Al tiempo, la madre del joven enviudó, y se mudó con su hijo a la casa de su hermana, que también era viuda y tenía un taller de costura. De un día para otro, se sintieron muy lejos. A cada uno le faltaba la mitad de su ser. No se veían. Hablaban por teléfono, pero no era igual que darse un beso. Estaban muy lejanos. Se escribían una vez por semana, luego cada dos semanas, una vez por mes. Al año todo había quedado en el recuerdo y sentían que no tenían un presente, sólo el pasado, lo que había sido alguna vez.

Pasaron muchos años sin verse ni escribirse, casi cuarenta años. Él se había casado y separado, tenía una hija que estaba en pareja. Ella había tenido varios pretendientes, pero no había formalizado con ninguno de ellos.

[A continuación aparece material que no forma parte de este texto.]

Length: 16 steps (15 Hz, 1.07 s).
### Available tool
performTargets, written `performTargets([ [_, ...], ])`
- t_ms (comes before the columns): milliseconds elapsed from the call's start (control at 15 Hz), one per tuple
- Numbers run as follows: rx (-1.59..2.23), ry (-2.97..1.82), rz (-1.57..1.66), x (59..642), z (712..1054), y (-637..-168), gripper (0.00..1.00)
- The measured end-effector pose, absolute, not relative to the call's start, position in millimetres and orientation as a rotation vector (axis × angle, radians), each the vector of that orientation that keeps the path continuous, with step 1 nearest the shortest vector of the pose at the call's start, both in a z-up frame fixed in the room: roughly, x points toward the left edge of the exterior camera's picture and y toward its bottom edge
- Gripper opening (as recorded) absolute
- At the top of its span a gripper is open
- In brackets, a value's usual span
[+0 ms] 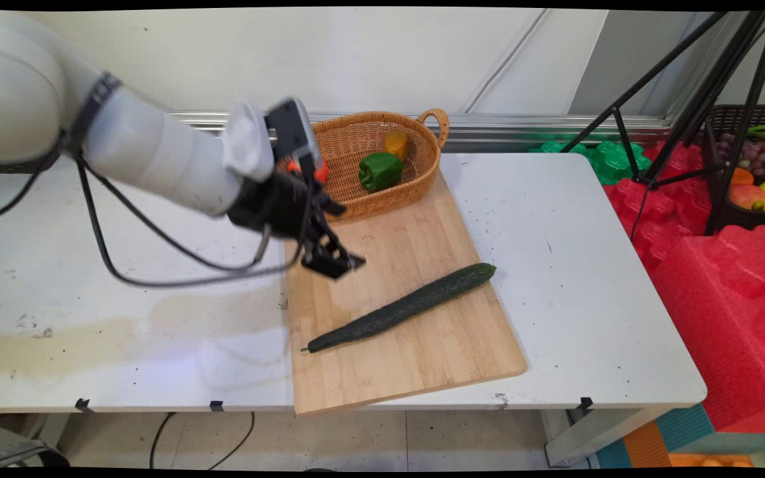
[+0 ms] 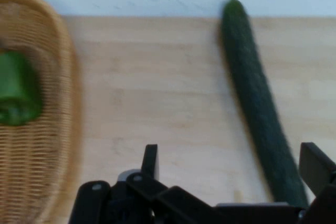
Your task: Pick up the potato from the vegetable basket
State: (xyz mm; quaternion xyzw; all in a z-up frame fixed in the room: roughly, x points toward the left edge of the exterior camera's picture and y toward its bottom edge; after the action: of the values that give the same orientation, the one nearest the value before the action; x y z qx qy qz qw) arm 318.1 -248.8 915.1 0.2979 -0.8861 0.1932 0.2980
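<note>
- One wooden cutting board (image 1: 416, 345) lies on the white table (image 1: 588, 279), its near edge overhanging the table's front edge.
- One cucumber (image 1: 401, 308) lies diagonally on the board, stem end toward the near left, untouched.
- One gripper (image 1: 333, 260) hangs above the board's far-left part, empty, its two fingers (image 2: 150, 160) spread wide apart; in the hand view the cucumber (image 2: 257, 108) lies beside the right finger.
- The arm reaches in from the left, angled downward, black cables hanging beneath.
- One wicker basket (image 1: 432, 149) sits at the board's far end, holding one green pepper (image 1: 380, 170), one yellow item (image 1: 396, 143) and one partly hidden red item (image 1: 320, 170).
</note>
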Motion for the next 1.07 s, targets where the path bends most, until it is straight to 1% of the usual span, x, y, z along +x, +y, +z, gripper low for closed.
performTargets([
  [333,0.875,-2.277,0.599,341.3,948.8,-279.4,1.0],
  [600,0.981,-2.22,0.694,355.6,968.9,-328.4,1.0],
  [867,1.061,-2.197,0.741,359.6,972.2,-371.2,1.0],
  [1067,1.133,-2.187,0.769,360.3,966.8,-410.8,1.0],
])
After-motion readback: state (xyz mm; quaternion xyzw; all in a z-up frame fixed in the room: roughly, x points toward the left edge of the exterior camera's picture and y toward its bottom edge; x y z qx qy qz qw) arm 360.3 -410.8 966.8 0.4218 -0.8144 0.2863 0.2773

Un día, en una exposición de artesanías, ella estaba mirando unas cerámicas que estaban sobre una mesa. Él la vio de frente, desde el lado opuesto de la mesa, tenía la cabeza baja, no obstante, se sintió atraído, sin saber por qué y continuó observándola. Ella, en varias oportunidades levantó la mirada sin reparar en él. Fue bordeando la mesa hasta que quedó a su lado. Él creyó reconocerla y suavemente le tomó un brazo. Ella lo miró sorprendida, muy seria, sin moverse. Lentamente su expresión fue cambiando hasta transformarse en una sonrisa placentera. ¡Después de tanto tiempo se habían reencontrado! Fue algo milagroso, fantástico. Casi no hablaron. Él le propuso volverse a ver en un lugar más tranquilo donde pudieran hablar de lo mucho que habían compartido y soñado en la juventud. Ella le contó que tenía un negocio, que normalmente cerraba a las 20hs. Él le prometió pasar a esa hora. Caminaron juntos un buen rato por la exposición y luego se despidieron. En todo el viaje de regreso a su casa, él pensó en ese reencuentro y en esa persona tan cambiada, casi irreconocible, pero con la mirada que sólo podía ser de ella, vivaz, alegre.

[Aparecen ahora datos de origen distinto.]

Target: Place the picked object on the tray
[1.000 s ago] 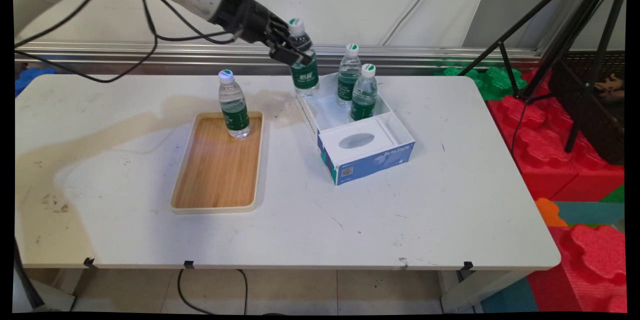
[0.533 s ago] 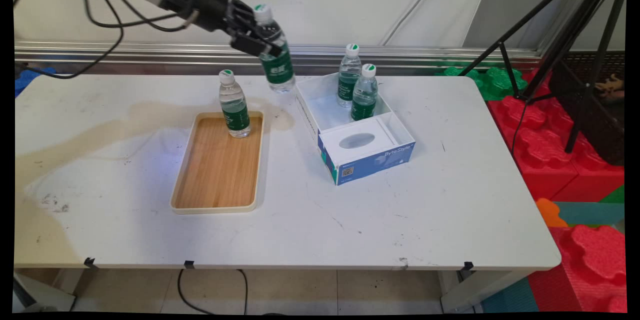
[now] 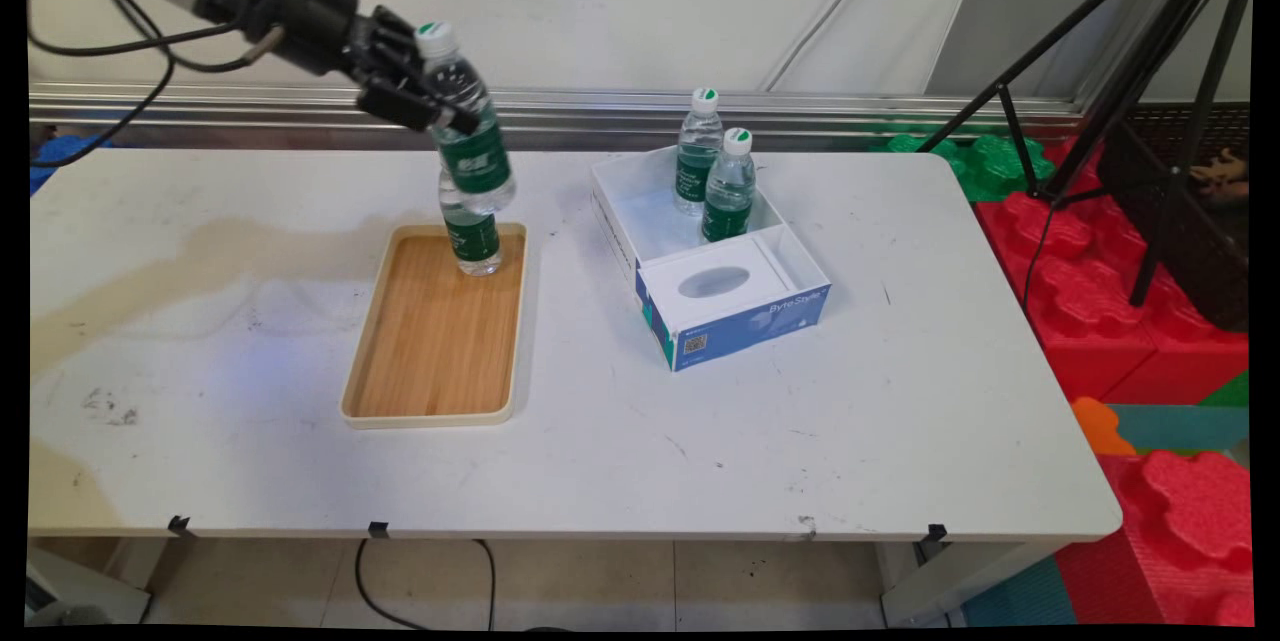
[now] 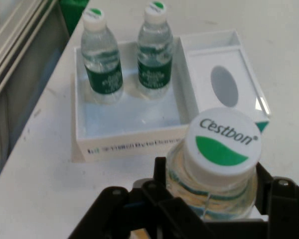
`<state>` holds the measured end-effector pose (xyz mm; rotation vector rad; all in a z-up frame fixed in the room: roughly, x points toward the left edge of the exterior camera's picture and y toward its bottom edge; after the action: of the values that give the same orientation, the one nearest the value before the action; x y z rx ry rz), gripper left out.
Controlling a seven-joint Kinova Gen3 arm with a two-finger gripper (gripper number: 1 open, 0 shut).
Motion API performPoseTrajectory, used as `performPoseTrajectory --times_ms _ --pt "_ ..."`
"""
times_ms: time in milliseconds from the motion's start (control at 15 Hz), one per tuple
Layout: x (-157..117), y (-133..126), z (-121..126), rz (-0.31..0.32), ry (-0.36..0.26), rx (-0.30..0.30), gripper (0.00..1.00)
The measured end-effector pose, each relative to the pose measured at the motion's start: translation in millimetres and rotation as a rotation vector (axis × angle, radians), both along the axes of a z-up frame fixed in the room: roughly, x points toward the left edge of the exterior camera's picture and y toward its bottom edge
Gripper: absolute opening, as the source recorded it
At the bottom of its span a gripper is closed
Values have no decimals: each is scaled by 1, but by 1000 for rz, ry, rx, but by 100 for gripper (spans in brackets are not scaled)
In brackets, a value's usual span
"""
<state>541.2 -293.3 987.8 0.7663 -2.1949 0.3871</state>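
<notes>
I've got a water bottle [image 3: 470, 136] up in the air, tilted a little, cap [image 4: 223, 142] reading Cestbon in the hand view. The gripper [image 3: 425, 101] is clamped on its upper body just under the neck, one finger on each side. A second ago this bottle hung at the near-left corner of the open white and blue box [image 3: 700, 251]; half a second ago it was between box and tray; now it's swung left and sits above the far end of the wooden tray [image 3: 435, 331]. So the carry has crossed the gap and I'm over the tray.

Right under it, from the main view, stands another bottle [image 3: 470, 236] on the tray's far end; the held one overlaps it in the picture, and I can't tell whether they touch or how much height separates them.

Back in the box, two more bottles [image 4: 102, 57] [image 4: 155, 52] stand upright side by side in the far compartment, unmoved across the three moments. The box stands on the white table [image 3: 600, 441], well right of the tray.
</notes>
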Motion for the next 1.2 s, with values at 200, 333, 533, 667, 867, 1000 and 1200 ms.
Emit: performPoseTrajectory --times_ms 200,333,533,667,867,1000,1200 --pt "13 19 -1 10 -13 28 0" --pt "25 31 -5 27 -27 49 0" --pt "42 45 -14 61 -51 73 0" --pt "52 50 -20 80 -63 82 0" --pt "68 55 -32 109 -82 94 0" --pt "76 55 -41 121 -91 96 0" --pt "87 51 -53 130 -101 94 0"
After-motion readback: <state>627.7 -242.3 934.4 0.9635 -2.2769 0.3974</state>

No podía pensar en otra cosa, no sabía por qué, pero no podía desprenderse de su imagen y los recuerdos del pasado. Pensó que lo mejor sería verla lo antes posible. Se acostó y se levantó pensando en ella. No entendía el porqué de esa idea fija. La mujer no tenía mayor atractivo, estaba excedida de peso, canosa, llena de arrugas, ojerosa, era una mujer mayor como tantas otras, como muchas.

En la tarde del día siguiente se preparó para el encuentro. Luego de bañarse se paró frente al espejo para afeitarse y vio su figura, estaba calvo y canoso, diez quilos de más concentrados en su cintura, las piernas y las manos llenas de pequitas y venas hinchadas, papada, ojeras. Cerró los ojos para no verse más. No quedaba nada de aquel muchacho de veinte años. Se vio en la foto de graduación, era otra persona. Se quedó pensando en la mujer, pensó en él y en ella. Supuso que no habrían cambiado solamente en lo físico, también su cabeza y su corazón serían muy distintos.

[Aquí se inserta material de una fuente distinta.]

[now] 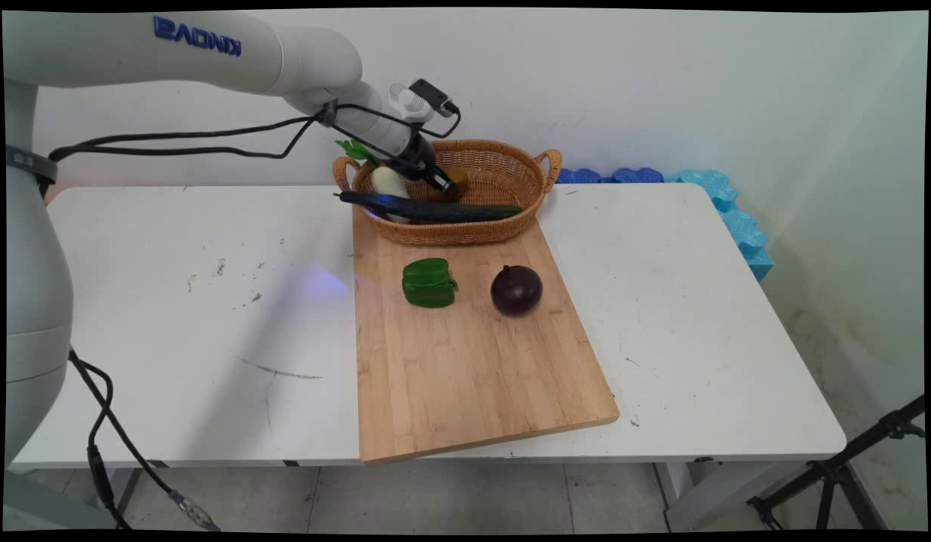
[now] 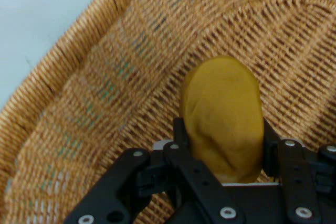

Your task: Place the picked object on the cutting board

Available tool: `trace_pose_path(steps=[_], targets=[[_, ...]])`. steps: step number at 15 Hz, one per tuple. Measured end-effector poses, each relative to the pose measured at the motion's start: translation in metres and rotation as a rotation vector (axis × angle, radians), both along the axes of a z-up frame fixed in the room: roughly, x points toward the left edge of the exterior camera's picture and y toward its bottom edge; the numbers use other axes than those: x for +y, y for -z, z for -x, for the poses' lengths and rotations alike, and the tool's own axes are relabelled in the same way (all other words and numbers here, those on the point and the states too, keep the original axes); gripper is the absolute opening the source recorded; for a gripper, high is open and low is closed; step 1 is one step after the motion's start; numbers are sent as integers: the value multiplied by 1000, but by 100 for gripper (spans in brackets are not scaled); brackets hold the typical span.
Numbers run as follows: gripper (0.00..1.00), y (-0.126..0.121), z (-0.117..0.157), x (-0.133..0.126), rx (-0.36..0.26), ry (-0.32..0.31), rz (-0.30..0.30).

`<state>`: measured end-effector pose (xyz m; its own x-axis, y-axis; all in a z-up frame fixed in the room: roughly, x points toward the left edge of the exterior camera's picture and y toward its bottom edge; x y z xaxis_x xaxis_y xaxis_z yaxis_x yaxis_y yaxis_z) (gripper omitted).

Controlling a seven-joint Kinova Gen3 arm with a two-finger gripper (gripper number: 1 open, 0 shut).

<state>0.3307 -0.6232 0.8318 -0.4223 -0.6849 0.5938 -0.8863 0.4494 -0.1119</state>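
My gripper (image 1: 445, 185) reaches down into the wicker basket (image 1: 510, 169) at the back of the table. In the hand view its fingers are closed on a yellow-brown potato (image 2: 223, 116), which fills the space between them over the woven basket wall (image 2: 105, 98). The potato (image 1: 457, 181) shows in the main view just past the fingertips. A long dark cucumber (image 1: 435, 211) lies across the basket's front rim. A white radish (image 1: 388, 183) with green leaves (image 1: 355, 150) rests at the basket's left end.
A wooden cutting board (image 1: 465, 361) lies in front of the basket, with a green bell pepper (image 1: 428, 282) and a dark purple onion (image 1: 516, 290) on it. Blue foam pieces (image 1: 728, 203) line the table's back right corner. A tripod leg (image 1: 849, 467) stands at lower right.
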Motion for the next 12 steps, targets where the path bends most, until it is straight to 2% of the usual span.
trace_pose_path(steps=[6, 12], targets=[[0, -25, 3, -4, -17, 69, 54], [0, -64, 4, 8, -55, 170, 120]])
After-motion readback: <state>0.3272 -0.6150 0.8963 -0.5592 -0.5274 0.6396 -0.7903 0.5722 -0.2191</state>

Fue la cita con la mente en blanco, mientras caminaba, pensaba a donde podía invitarla. De joven le gustaba andar en bicicleta, correr por Palermo, ir a bailar y tomar algunos tragos. Pero nada de eso sería oportuno proponerlo, después de tantos años, seguramente hoy le gustaría hacer otras cosas más acordes a su edad.

Cuando, a las 20hs. la vio salir del negocio, se aproximó a ella, se miraron en silencio y él le tendió la mano diciéndole: “mucho gusto en conocerla, mi nombre es Gustavo”, Ella le contestó con una sonrisa: “igualmente, mi nombre es Irma”.

 

PD: Esta historia me recuerda el planteo de un filósofo griego que se preguntaba: “si todos los días le cambio una tabla a mi barco, y con la que le saco, voy armando otro barco, cuando le haya cambiado todas las tablas, ¿cuál de los dos será mi barco?”